[DATA BLOCK Boundary: Start]

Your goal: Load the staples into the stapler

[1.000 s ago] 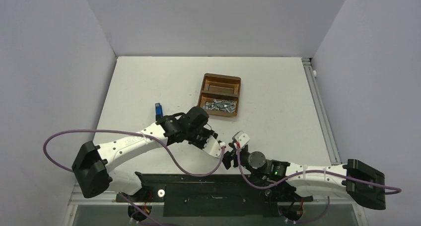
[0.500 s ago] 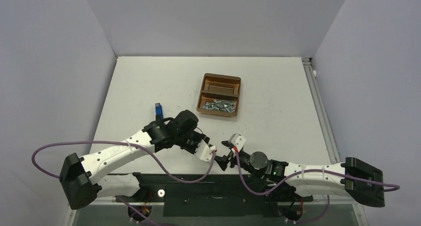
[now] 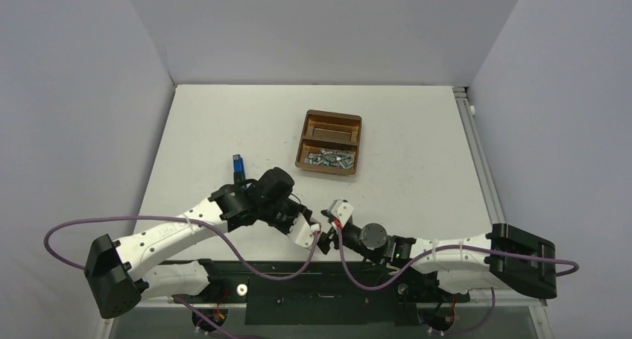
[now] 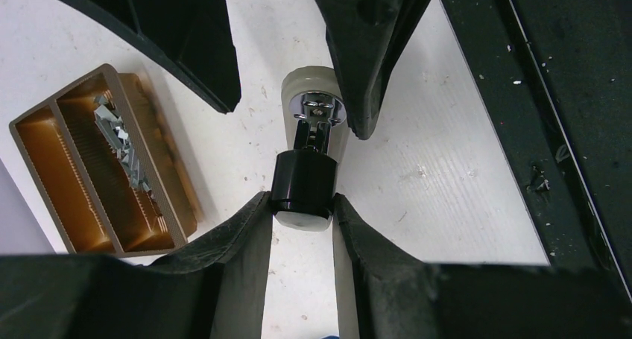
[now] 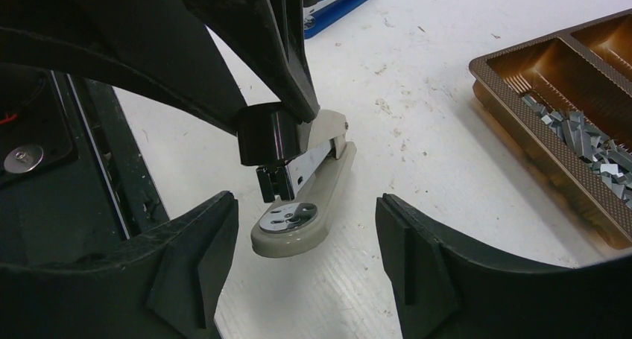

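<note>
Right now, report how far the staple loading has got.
Done: the left gripper is shut on the stapler, gripping its black head. In hand: the right gripper stands open on either side of the stapler's front end, not closed on it. Left: the staples lie in the tray, and neither gripper holds a strip.

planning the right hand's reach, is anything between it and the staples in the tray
Nothing visible. Bare table lies between the right hand and the staples in the brown tray. The beige stapler, gripped by the left hand, sits straight ahead of the right hand's open fingers, off to the side of that path.
</note>
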### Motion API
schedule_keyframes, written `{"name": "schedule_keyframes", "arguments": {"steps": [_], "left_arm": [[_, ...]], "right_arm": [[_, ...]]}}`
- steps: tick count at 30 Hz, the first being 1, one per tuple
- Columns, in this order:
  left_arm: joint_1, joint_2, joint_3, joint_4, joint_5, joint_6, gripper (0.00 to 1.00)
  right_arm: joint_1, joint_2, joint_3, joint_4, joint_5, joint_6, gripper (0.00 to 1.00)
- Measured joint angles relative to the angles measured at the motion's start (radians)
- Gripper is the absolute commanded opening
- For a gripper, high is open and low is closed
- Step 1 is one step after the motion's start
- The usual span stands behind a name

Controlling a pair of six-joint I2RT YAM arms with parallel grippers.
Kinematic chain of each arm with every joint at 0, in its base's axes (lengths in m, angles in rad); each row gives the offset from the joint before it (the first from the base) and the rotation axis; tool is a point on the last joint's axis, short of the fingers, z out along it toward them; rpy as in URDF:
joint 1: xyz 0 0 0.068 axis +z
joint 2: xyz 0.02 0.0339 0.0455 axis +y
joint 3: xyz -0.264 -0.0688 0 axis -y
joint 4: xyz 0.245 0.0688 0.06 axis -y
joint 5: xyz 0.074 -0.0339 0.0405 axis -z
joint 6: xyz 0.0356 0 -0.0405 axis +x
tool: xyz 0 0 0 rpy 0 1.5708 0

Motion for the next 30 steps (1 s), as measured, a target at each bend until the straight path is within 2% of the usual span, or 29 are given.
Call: {"name": "schedule_keyframes", "arguments": {"steps": [4, 10, 15, 21, 30], "left_arm": [[-0.003, 0.0, -0.004, -0.003, 0.002, 0.005, 0.0], [-0.005, 0.0, -0.004, 0.0, 0.002, 0.004, 0.0], [-0.005, -0.018, -0.009, 0.0, -0.002, -0.012, 0.0], [0.027, -0.056, -0.013, -0.006, 0.002, -0.021, 0.0], [0.209, -0.058, -0.013, -0.018, 0.063, -0.026, 0.0]], "right_arm": [[0.0, 0.039, 0.011, 0.023, -0.007, -0.003, 0.61], [0.0, 0.085, 0.013, 0.048, -0.009, 0.003, 0.38], [0.002, 0.108, 0.003, 0.099, 0.003, 0.021, 0.25], [0.005, 0.128, -0.046, 0.123, 0.036, 0.04, 0.15], [0.04, 0.11, -0.121, 0.109, 0.111, 0.095, 0.09]]}}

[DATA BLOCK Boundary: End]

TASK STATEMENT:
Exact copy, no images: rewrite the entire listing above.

SOLUTION BELOW:
Your goal: Load the staples into the stapler

[1.000 s ago] 
[0.500 s ago] 
[now] 
[now] 
[now] 

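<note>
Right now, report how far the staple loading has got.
Done: the left gripper is shut on the stapler, gripping its black head. In hand: the right gripper stands open on either side of the stapler's front end, not closed on it. Left: the staples lie in the tray, and neither gripper holds a strip.

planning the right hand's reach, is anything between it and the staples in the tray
Nothing visible. Bare table lies between the right hand and the staples in the brown tray. The beige stapler, gripped by the left hand, sits straight ahead of the right hand's open fingers, off to the side of that path.
</note>
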### Motion API
schedule_keyframes, written `{"name": "schedule_keyframes", "arguments": {"steps": [_], "left_arm": [[_, ...]], "right_arm": [[_, ...]]}}`
- steps: tick count at 30 Hz, the first being 1, one per tuple
- Columns, in this order:
  left_arm: joint_1, joint_2, joint_3, joint_4, joint_5, joint_6, gripper (0.00 to 1.00)
  right_arm: joint_1, joint_2, joint_3, joint_4, joint_5, joint_6, gripper (0.00 to 1.00)
- Measured joint angles relative to the angles measured at the motion's start (radians)
- Gripper is the absolute commanded opening
- For a gripper, high is open and low is closed
- Step 1 is one step after the motion's start
- The usual span stands behind a name

Controlling a pair of six-joint I2RT YAM arms with parallel grippers.
Kinematic chain of each arm with every joint at 0, in its base's axes (lengths in m, angles in rad); each row gives the offset from the joint before it (the first from the base) and the rotation axis; tool is a point on the last joint's axis, short of the fingers, z out along it toward them; rpy as in URDF:
joint 1: xyz 0 0 0.068 axis +z
joint 2: xyz 0.02 0.0339 0.0455 axis +y
joint 3: xyz -0.264 -0.0688 0 axis -y
joint 4: xyz 0.245 0.0688 0.06 axis -y
joint 5: xyz 0.074 -0.0339 0.0405 axis -z
joint 6: xyz 0.0356 0 -0.0405 axis +x
tool: xyz 0 0 0 rpy 0 1.5708 0

Motion for the next 30 steps (1 s), as measured, a target at each bend until the straight path is within 2% of the usual span, or 29 are given.
Call: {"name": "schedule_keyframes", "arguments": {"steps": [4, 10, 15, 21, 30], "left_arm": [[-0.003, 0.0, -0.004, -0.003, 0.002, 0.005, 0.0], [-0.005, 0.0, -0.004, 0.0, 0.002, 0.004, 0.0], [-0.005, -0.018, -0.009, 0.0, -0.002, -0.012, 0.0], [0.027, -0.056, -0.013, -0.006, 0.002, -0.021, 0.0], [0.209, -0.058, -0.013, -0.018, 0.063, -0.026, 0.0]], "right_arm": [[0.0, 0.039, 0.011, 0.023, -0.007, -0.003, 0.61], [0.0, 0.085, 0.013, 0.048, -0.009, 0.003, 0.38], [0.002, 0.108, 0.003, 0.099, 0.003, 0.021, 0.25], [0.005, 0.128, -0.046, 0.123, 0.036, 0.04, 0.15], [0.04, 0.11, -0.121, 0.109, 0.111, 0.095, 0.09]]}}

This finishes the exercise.